The findings suggest that spatial working memory is a particularly vulnerable area for children with neurodevelopmental disorders like HFA and ADHD, while other executive functions may not be as severely impaired.
40
What are the issues with EF account of autism
* Uniqueness * Several aspects to EF: planning, working memory, inhibition, mental flexibility and not all children perform badly on all aspects of EF. * Russell (2002) found that people with autism often succeed on EF tasks when the task has a clear, logical rationale, such as the Stroop task, where the rule makes intuitive sense.
41
Why is EF not unique to autism?
Problems with EF have also been found in people with schizophrenia (e.g., Elliot et al., 1995) & ADHD (Grodzinky & Diamond, 1992).
42
What was the EF deficits found in people with schizophrenia?
Elliott et al. (1995) found impairments in planning, cognitive flexibility (set-shifting), and spatial working memory.
43
What does Elliott et al. (1995) show about EF deficits in schizophrenia?

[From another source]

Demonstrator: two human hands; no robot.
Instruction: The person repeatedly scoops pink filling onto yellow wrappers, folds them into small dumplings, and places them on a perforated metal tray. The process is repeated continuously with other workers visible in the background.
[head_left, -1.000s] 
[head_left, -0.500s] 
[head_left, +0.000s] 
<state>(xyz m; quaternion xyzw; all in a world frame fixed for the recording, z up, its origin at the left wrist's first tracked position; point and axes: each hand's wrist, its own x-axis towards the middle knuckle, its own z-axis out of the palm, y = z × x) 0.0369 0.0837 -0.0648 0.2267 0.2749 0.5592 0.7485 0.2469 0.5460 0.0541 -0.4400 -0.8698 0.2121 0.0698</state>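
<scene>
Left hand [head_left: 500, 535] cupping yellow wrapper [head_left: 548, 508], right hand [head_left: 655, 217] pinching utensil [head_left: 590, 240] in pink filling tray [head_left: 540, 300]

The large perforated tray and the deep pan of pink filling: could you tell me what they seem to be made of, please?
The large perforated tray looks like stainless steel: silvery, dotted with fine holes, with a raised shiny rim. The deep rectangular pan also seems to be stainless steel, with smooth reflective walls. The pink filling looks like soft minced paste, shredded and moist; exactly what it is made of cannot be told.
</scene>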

It shows that people with schizophrenia—especially those with chronic illness—have significant impairments in planning, cognitive flexibility, and working memory, similar to those observed in autism.
44
What executive function deficits were found in ADHD that overlap with those reported in autism?
Grodzinsky & Diamond (1992) found that children with ADHD showed impaired impulse control, poor planning, set-shifting difficulties, and slower processing speed—deficits also observed in autism—suggesting these are not exclusive to one condition.
45
How do shared EF deficits across disorders limit the explanatory power of the EF theory in autism?
If EF impairments appear across multiple conditions like ADHD and schizophrenia, it suggests that EF dysfunction is a general neurodevelopmental issue, not a unique or defining feature of autism, thus limiting its explanatory power.
46
Why is it problematic to use EF deficits as a sole explanation for autistic behaviour?
EF deficits are also seen in non-autistic populations, relying solely on EF theory overlooks autism-specific traits and fails to account for the full range of cognitive and behavioural characteristics unique to autism.